Хамза кинулся к ней, но Решид перехватил его и, обернувшись к Гюллю, предупредил:
— Это дело добром не кончится. Подумай хорошенько, подумай о себе. После пожалеешь. Мне молодость твою жаль.
Гюллю разрыдалась.
— А мне ничего не жаль! Ни себя, ни молодости. Что таитесь? Вынимайте ваши ножи, револьверы, я уже простилась с жизнью. Что стоите? Ну! Мужчины вы или нет! Убейте меня, разрежьте на куски.
Страшные глаза на пьяном лице Джемшира метали молнии. Заложив руки за спину, он, пошатываясь, двинулся на дочь разъяренным, ослепленным ненавистью зверем.
— Сам упал — не плачь, говорят в народе. Ты нас осрамила перед людьми! Отца-то хоть пожалей, смотри, он который день рта не раскрывает. Грех тебе, Гюллю! Грех! — уговаривал Решид.
— Пожалей, пожалей отца… — тянула жена Решида.
Гюллю с глазами, полными слез, обернулась к ней.

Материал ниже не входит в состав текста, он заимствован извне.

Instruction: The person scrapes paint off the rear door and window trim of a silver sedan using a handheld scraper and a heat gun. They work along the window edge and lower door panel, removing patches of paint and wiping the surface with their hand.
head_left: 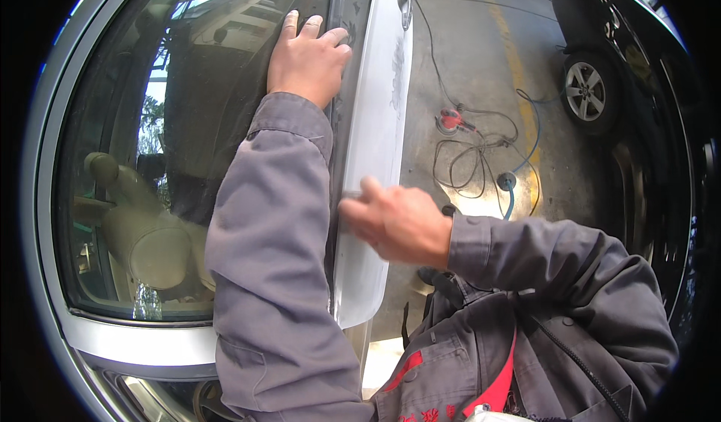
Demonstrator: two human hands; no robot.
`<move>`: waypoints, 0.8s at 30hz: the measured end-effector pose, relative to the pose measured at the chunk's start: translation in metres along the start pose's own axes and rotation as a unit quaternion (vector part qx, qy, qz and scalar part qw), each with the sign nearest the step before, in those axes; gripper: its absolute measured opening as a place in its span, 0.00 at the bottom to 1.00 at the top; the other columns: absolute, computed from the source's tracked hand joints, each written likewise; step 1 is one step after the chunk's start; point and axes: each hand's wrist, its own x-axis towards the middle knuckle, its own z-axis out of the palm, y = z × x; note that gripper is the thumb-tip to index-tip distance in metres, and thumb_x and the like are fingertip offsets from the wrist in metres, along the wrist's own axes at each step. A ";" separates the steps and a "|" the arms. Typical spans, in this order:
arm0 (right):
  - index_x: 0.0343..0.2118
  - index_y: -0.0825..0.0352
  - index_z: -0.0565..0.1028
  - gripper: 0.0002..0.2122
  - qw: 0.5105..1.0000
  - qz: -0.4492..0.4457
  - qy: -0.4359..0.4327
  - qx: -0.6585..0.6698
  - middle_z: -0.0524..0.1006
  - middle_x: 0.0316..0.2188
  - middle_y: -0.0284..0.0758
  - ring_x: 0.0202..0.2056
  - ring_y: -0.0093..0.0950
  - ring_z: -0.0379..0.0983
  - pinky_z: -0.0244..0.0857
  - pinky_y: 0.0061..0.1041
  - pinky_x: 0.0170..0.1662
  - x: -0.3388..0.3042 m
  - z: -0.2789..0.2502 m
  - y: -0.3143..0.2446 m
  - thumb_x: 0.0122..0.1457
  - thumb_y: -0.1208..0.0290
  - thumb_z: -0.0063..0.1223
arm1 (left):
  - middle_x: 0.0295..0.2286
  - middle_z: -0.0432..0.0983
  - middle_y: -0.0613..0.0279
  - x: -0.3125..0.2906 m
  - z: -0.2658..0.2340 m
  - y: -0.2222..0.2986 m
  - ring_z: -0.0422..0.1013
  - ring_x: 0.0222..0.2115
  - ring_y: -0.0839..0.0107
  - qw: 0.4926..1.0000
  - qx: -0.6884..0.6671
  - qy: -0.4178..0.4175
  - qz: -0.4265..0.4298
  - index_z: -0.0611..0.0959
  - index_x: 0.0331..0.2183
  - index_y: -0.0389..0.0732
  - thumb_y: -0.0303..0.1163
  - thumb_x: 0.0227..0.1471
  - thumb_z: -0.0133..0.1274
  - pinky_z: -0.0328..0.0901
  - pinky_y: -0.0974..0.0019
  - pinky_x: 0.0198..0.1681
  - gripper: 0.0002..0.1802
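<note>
My left hand (306, 60) lies flat with its fingers apart on the car's side window (233, 54), its fingertips reaching the dark trim strip (347, 69) along the glass. Lower down, my right hand (394, 221) is closed, fingers pressed together, at the upper edge of the pale car door (379, 133). Motion blurs it, and whatever it may grip is hidden. Dull grey patches mark the door's surface near the door handle (406, 7).
On the floor to the right lies a red power sander (454, 121) with a tangled dark cable. A blue hose (535, 148) curves beside it, across a yellow floor line (517, 69). A black car (627, 69) stands at far right. Through the window shows a beige seat (154, 253).
</note>
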 end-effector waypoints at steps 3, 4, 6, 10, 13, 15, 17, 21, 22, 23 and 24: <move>0.43 0.57 0.72 0.10 1.000 -0.005 -0.028 0.013 0.72 0.37 0.46 0.27 0.46 0.79 0.72 0.47 0.26 -0.007 0.004 -0.009 0.63 0.67 0.61 | 0.60 0.78 0.81 -0.001 0.001 0.000 0.67 0.66 0.65 1.000 -0.001 0.002 -0.002 0.90 0.43 0.59 0.40 0.68 0.51 0.53 0.44 0.74 0.12; 0.43 0.57 0.72 0.10 0.999 -0.007 -0.035 0.019 0.72 0.38 0.46 0.28 0.46 0.79 0.72 0.47 0.26 -0.007 0.004 -0.009 0.63 0.67 0.61 | 0.60 0.78 0.81 -0.001 0.002 -0.001 0.67 0.66 0.65 1.000 0.001 0.008 -0.002 0.90 0.44 0.60 0.40 0.68 0.51 0.53 0.44 0.74 0.12; 0.43 0.57 0.72 0.10 1.000 0.008 0.003 0.016 0.72 0.38 0.45 0.28 0.46 0.79 0.72 0.48 0.27 0.003 -0.001 0.003 0.61 0.68 0.62 | 0.60 0.78 0.81 -0.003 0.002 -0.002 0.67 0.66 0.65 1.000 0.003 0.014 -0.003 0.90 0.44 0.60 0.39 0.67 0.52 0.53 0.44 0.74 0.12; 0.40 0.56 0.75 0.08 0.999 0.020 0.033 -0.019 0.74 0.38 0.46 0.29 0.46 0.81 0.74 0.48 0.30 0.037 -0.033 0.044 0.60 0.66 0.62 | 0.59 0.78 0.81 0.001 0.002 0.000 0.67 0.65 0.65 1.000 -0.014 0.014 0.003 0.90 0.44 0.59 0.38 0.66 0.52 0.53 0.44 0.74 0.12; 0.40 0.53 0.76 0.09 0.997 0.011 0.058 -0.045 0.75 0.38 0.43 0.29 0.44 0.81 0.75 0.46 0.31 0.062 -0.047 0.072 0.56 0.68 0.62 | 0.60 0.78 0.81 -0.001 0.003 -0.003 0.67 0.65 0.65 1.000 -0.011 0.012 0.000 0.90 0.43 0.59 0.38 0.65 0.53 0.53 0.44 0.74 0.12; 0.41 0.53 0.77 0.08 0.996 0.024 0.048 -0.067 0.75 0.38 0.43 0.30 0.44 0.81 0.76 0.45 0.32 0.079 -0.060 0.084 0.58 0.67 0.61 | 0.60 0.78 0.81 0.000 0.006 -0.005 0.68 0.65 0.65 1.000 -0.008 0.014 0.000 0.90 0.43 0.59 0.38 0.65 0.53 0.53 0.44 0.74 0.12; 0.41 0.53 0.77 0.08 0.994 0.031 0.048 -0.093 0.76 0.37 0.42 0.30 0.44 0.82 0.76 0.45 0.32 0.093 -0.066 0.097 0.59 0.66 0.61 | 0.60 0.78 0.80 -0.002 0.009 -0.005 0.68 0.65 0.65 1.000 -0.008 0.015 -0.003 0.90 0.43 0.59 0.38 0.65 0.52 0.54 0.44 0.74 0.12; 0.42 0.54 0.77 0.09 0.992 0.025 0.088 -0.091 0.76 0.38 0.43 0.31 0.45 0.82 0.76 0.45 0.33 0.095 -0.062 0.110 0.58 0.66 0.62 | 0.60 0.78 0.80 -0.002 0.012 0.000 0.67 0.66 0.65 1.000 -0.004 0.016 -0.001 0.90 0.42 0.59 0.39 0.66 0.52 0.54 0.44 0.74 0.12; 0.42 0.55 0.77 0.09 0.993 0.033 0.071 -0.083 0.76 0.38 0.43 0.32 0.45 0.82 0.76 0.46 0.32 0.090 -0.057 0.106 0.59 0.66 0.62 | 0.60 0.78 0.80 -0.002 0.013 0.001 0.67 0.66 0.65 1.000 -0.008 0.015 0.000 0.90 0.42 0.58 0.39 0.66 0.52 0.54 0.44 0.74 0.12; 0.42 0.56 0.76 0.10 0.995 0.041 0.056 -0.076 0.76 0.39 0.44 0.32 0.45 0.82 0.76 0.46 0.32 0.081 -0.051 0.095 0.59 0.65 0.62 | 0.60 0.78 0.80 -0.002 0.012 0.001 0.67 0.66 0.65 1.000 -0.011 0.015 0.000 0.90 0.42 0.58 0.39 0.66 0.52 0.54 0.44 0.74 0.12; 0.42 0.56 0.75 0.10 0.995 0.028 0.068 -0.062 0.76 0.39 0.45 0.32 0.46 0.82 0.76 0.47 0.32 0.071 -0.039 0.082 0.60 0.64 0.62 | 0.60 0.78 0.80 -0.004 0.013 -0.001 0.67 0.66 0.65 1.000 -0.012 0.012 -0.002 0.90 0.42 0.58 0.39 0.66 0.52 0.54 0.44 0.74 0.12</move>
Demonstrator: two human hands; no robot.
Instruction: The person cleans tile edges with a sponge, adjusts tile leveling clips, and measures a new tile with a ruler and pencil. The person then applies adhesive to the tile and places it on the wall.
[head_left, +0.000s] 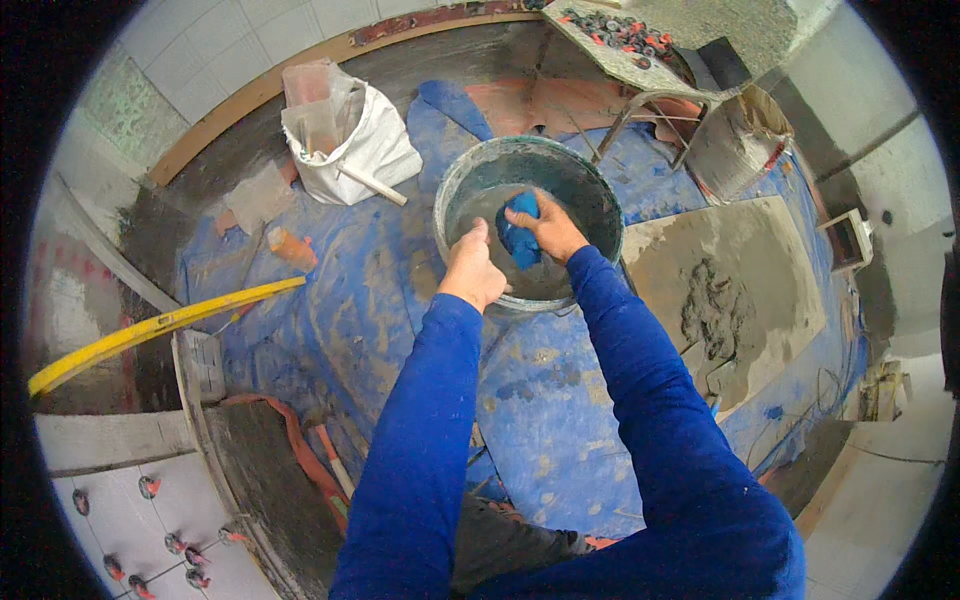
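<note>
The right hand (556,232) is grasping a blue sponge-like piece (517,242); the left hand (474,270) is presenting curled, its contents indeterminable. A bucket (530,160) is standing beneath both.

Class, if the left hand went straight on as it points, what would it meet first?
The left hand would probably meet grey liquid in the bucket first or, if higher, the far inner wall; depth is unclear.

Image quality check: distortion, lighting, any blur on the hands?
Head view: strong fisheye, black corners, yellow level looks bowed; head view: bucket interior darker than the blue sheet; head view: left hand and right hand readable, no obvious motion smear.
</note>
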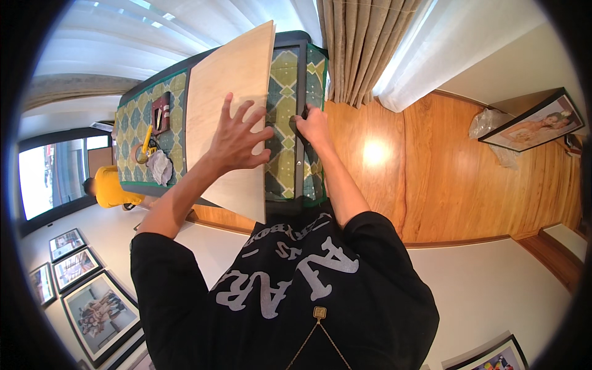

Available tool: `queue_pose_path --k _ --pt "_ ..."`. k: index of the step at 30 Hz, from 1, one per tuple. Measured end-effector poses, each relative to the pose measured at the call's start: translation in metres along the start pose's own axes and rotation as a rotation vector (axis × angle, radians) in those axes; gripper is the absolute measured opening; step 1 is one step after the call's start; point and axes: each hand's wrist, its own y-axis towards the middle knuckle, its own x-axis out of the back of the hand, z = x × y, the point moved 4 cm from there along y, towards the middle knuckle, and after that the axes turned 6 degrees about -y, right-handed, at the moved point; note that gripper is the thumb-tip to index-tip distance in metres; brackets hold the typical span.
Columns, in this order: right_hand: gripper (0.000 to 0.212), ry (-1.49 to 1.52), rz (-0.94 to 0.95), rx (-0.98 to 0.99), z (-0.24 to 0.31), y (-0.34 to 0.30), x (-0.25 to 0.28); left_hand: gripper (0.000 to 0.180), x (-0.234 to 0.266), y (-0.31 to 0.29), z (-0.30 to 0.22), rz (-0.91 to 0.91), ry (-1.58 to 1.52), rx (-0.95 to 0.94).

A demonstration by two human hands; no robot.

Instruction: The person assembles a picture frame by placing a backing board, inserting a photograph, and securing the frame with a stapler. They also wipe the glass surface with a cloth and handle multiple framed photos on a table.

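A large pale wooden board [225, 74] lies tilted over a dark frame [301, 80], which rests on a green patterned cloth [284, 179]. Across the board's face, close to its right edge, my left hand [240, 139] is spread with its fingers apart. Whether its fingertips press on the board I cannot tell. Farther right, my right hand [313, 125] is closed around the right bar of the dark frame, thumb on the inner side. Between the board's edge and that bar, a strip of the cloth shows.
Left of the board lie a maroon case [161, 113], a yellow cutter [147, 139], a tape roll [141, 153] and a crumpled white wrap [160, 168]. A person in yellow [114, 186] is beyond. Brown curtains [367, 49] hang behind; a framed picture [533, 123] stands right.
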Motion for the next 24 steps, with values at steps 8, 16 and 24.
queue_pose_path --k 8,16,24 --pt "0.038 -0.366 -0.092 0.057 0.007 0.009 -0.009 0.035 0.062 -0.011 0.015 0.047 0.014 -0.023" --pt "0.043 -0.343 -0.078 0.042 0.013 0.009 0.002 0.034 0.129 -0.037 0.037 0.082 0.011 0.061" --pt "0.050 -0.247 -0.153 0.135 0.010 -0.004 0.000 0.036 0.175 -0.071 0.066 0.129 0.065 0.136"
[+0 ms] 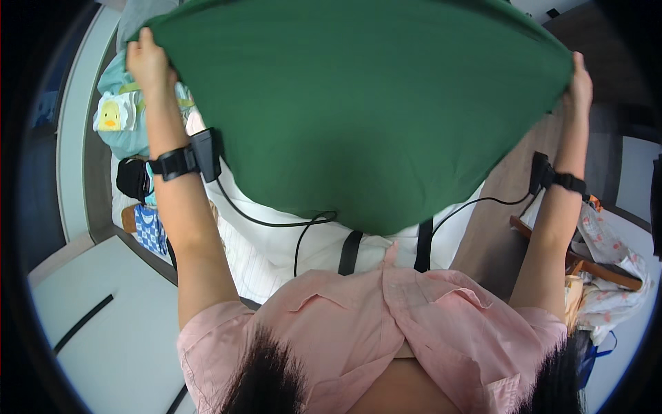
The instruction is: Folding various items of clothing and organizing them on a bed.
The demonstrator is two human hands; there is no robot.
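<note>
A large green cloth hangs stretched out in front of me, sagging in the middle toward my waist. With both arms reaching far forward, I grip it by two spots on its edge. My left hand is closed on the edge at the upper left. At the upper right, my right hand pinches the opposite edge. The cloth's far part runs out of the top of the picture, and it hides most of what lies behind it.
White bedding shows below the cloth. A teal bundle with a duck face, a black item and a blue-white patterned cloth lie at left. Right, a patterned garment drapes over a wooden chair. Black cables run from my wrist straps.
</note>
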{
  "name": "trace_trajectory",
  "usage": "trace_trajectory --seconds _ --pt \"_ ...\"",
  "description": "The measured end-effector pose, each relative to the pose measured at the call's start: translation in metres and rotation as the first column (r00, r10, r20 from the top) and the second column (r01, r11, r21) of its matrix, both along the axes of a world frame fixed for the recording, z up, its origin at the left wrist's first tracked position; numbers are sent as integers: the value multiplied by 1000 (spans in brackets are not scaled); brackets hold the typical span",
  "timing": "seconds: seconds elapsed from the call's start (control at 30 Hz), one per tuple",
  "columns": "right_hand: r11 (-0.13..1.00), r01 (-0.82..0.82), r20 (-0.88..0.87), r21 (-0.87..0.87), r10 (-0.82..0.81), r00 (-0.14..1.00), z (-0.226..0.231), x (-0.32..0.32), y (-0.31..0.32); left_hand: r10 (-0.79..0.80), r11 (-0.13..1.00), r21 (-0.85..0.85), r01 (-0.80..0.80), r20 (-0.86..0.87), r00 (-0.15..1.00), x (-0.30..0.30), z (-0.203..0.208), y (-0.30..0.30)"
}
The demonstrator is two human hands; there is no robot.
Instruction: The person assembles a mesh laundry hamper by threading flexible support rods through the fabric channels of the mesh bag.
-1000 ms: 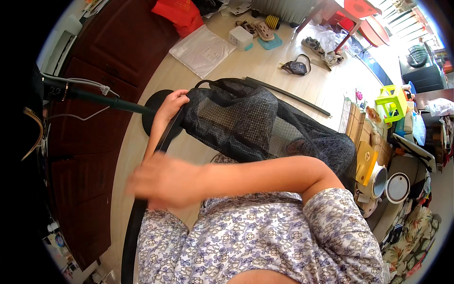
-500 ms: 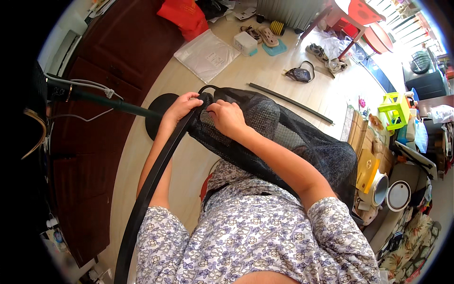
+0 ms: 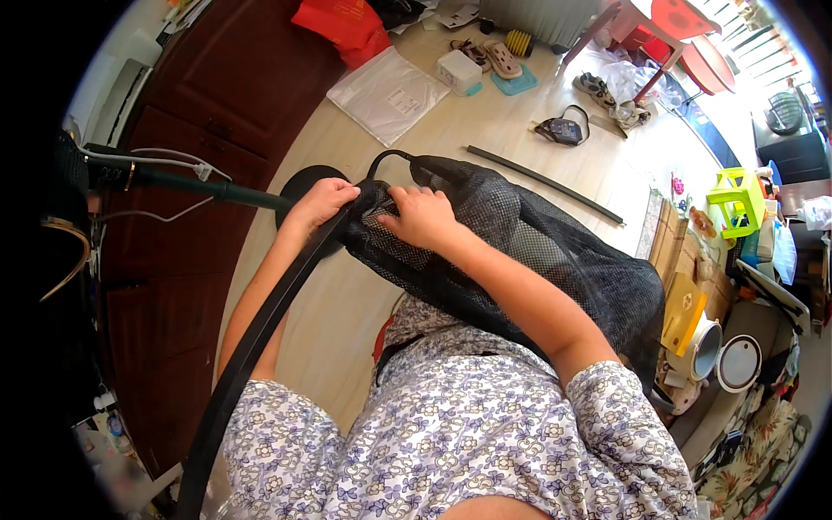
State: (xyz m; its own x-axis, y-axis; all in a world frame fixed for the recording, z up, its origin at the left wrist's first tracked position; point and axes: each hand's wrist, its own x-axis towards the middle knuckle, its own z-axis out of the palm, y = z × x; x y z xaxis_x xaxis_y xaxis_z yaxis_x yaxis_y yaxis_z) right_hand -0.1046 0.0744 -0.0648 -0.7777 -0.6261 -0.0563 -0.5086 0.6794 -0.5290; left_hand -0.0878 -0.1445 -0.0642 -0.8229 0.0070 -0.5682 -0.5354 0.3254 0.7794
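A black mesh net, bulky and crumpled, stretches from my hands toward the right across the front of my body. A long black band curves from the lower left up to the net's gathered end. My left hand is closed around the top of this band, where it meets the mesh. Just to the right, my right hand grips a fold of the net, fingers bent over it and thumb lower down. A thin black loop sticks up beyond the hands. What lies under the fingertips is hidden.
A dark green pole on a round black base stands left of my hands. Beyond the net lie a black rod, a flat plastic package and shoes. Dark red cabinets line the left; a green stool stands right.
The thumb and fingers of my right hand have spread a little on the mesh. The band's lower end has swung left. The room has shifted slightly right in view.
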Motion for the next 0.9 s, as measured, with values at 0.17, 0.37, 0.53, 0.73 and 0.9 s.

— Твоих советов мне недоставало! Уйди!
Оттолкнув Решида, Хамзу, Мамо, Джемшир встал напротив дочери. Он дрожал, на губах показалась пена. Он схватил дочь за плечо и, пристально глядя ей в глаза, прорычал:
— Согласна, что ли?
Гюллю покачала головой.
…Гюллю упала, обливаясь кровью. Ничего уже не могло остановить Джемшира. Ни вопли Гюллю, ни Решид, повисший на нем, — ничего. Сильные руки швыряли девушку с одного места на другое, дикие крики Гюллю подняли на ноги соседей. Комната стала наполняться народом. Но Хамза и Мамо вытолкали всех за дверь. Соседи не расходились, они толпились под окнами. Заговорили о полиции, суде и свидетелях. Соседка, передававшая новости Пакизе, выскочила на босу ногу, с непокрытой головой и, одеваясь на ходу, помчалась по грязным улицам рабочего квартала. Вдогонку ей неслись страшные крики Гюллю.
У Пакизе горел свет. Женщина забарабанила в дверь.
Пакизе только что легла.
Открыв дверь, она отшатнулась, увидев полные ужаса, широко раскрытые глаза женщины.
— Убивают девчонку, убивают! — задыхаясь, сообщила женщина.
— Гюллю?
— Может, уже убили…
Пакизе побледнела. Сжав кулаки, она беспомощно металась по комнате. Она не знала, что придумать. Ей вспомнилось, что, возвращаясь с работы, она видела Кемаля в окно шашлычной.
Она кинулась туда.
Кемаль все еще сидел в шашлычной. Он вздрогнул, когда вбежала Пакизе. Он не узнал ее — Кемаль никогда не видел ее в слезах.
— Убивают ее! Что же ты за мужчина! Ее, может, и в живых уже нет, а ты сидишь, пьешь…
Все завертелось перед глазами Кемаля. У него похолодели руки. Он рванулся и, опрокинув стол, бросился на улицу.
Он бежал, не разбирая дороги, не замечая встречных. Влетел во двор Джемшира и плечом толкнул дверь. Дверь не подавалась. Оттуда слышались глухие стоны и щелканье хлыста. Кемаль ступил назад и навалился на дверь с разбегу. Он влетел в комнату вместе с сорванной с засова дверью. Они били хлыстом Гюллю, Привязанную к перилам лестницы.
Первым ему подвернулся Джемшир. Кемаль ударил его правой рукой, потом левой — Хамзу. Он видел, как цирюльник Решид открыл рот… Кемаль свалил его одним ударом и, выхватив из-за пояса кинжал, стал обрезать веревки, которыми была привязана Гюллю. И тогда среди криков послышался жесткий голос Решида:
— Чего же ты еще ждешь, Хамза?
Хамза выхватил из кармана шаровар револьвер. Руки его дрожали. Какое-то мгновенье он колебался.